Reads the text content of a Google Docs document.

Common Properties

  • Name - The custom name of the node.
  • Color - The custom color of the node.
  • Delay Before (sec) - Waits in seconds before executing the node.
  • Delay After (sec) - Waits in seconds after executing node.
  • Continue On Error - Automation will continue regardless of any error. The default value is false.
info

If the ContinueOnError property is true, no error is caught when the project is executed, even if a Catch node is used.

Inputs

  • Document Id - The ID of the Google Docs document to read.

Output

  • Text - The text content of the Google Docs document.

How It Works

The Read Document node integrates with Google Docs to extract the text content from a document.
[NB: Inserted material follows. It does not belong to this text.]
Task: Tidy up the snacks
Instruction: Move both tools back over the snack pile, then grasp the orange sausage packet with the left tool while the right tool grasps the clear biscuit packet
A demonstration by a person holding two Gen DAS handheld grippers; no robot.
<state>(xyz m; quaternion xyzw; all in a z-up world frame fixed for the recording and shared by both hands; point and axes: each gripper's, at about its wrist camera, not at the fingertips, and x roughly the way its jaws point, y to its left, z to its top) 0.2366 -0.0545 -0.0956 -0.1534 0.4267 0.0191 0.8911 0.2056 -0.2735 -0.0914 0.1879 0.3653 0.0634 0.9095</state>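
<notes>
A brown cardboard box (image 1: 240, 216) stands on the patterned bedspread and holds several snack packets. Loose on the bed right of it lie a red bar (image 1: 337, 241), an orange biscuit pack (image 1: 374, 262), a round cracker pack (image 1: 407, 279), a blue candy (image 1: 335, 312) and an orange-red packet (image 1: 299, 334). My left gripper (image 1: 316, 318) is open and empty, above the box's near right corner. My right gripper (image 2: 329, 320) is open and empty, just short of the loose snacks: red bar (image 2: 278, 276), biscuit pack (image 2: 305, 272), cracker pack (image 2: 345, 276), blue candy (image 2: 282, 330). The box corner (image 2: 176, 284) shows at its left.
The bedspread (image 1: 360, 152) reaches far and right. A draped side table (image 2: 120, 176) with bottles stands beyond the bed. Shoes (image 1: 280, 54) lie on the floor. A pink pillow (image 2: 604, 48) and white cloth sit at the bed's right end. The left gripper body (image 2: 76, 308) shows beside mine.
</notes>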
When executed, the node:

  1. Validates the provided input (Document Id)
  2. Connects to the specified Google Docs document
  3. Reads the entire text content of the document
  4. Returns the extracted text as output

Requirements

  • A valid Google Docs document ID
  • Valid Google Docs credentials
  • Valid Google Docs permissions to access the document

Error Handling

The node will return specific errors in the following cases:

  • Empty or invalid Document Id
  • Google Docs service errors
  • Insufficient permissions to access the document

Usage Notes

  • The Document Id can be found in the URL of the Google Docs document
  • The node extracts only the text content, not formatting or images
  • The extracted text will be returned as a single string in the Text output
  • This node is useful for processing the content of existing Google Docs documents
  • Complex formatting, tables, and images will not be included in the extracted text
  • The text extraction preserves the order of content as it appears in the document

Practical Examples

Example 1: Read Document Content

Extract all text from a document:

Inputs:

  • Document Id: $.document_id (from Open Document or Create Document)

Output:

  • Text: Stored in $.text - contains all text content from the document

Use Case: Extract document content for processing, analysis, or archiving

Example 2: Extract Data from Multiple Documents

Read content from multiple documents in a loop:

Workflow:

1. For Each row in document_list

2. Open Document (URL: $.row.url)

3. Read Document (Document Id: $.document_id)

4. Store text in results array

Use Case: Aggregate content from multiple documents into a single dataset

Example 3: Search Document Content

Read document and search for specific keywords:

Workflow:

1. Open Document

2. Read Document

3. JavaScript (search for keywords in $.text)

4. Store results if keywords found

Use Case: Find documents containing specific terms or phrases

Example 4: Document Content Analysis

Analyze document content for reporting:

Workflow:

1. Read Document

2. JavaScript (count words, characters, or analyze sentiment)

3. Store metrics in data table

Output Example:

  • Word count: $.text.split(' ').length
  • Character count: $.text.length

Example 5: Extract for Translation

Read document content for translation:

Workflow:

1. Open Document

2. Read Document

3. Translate Text (use translation service)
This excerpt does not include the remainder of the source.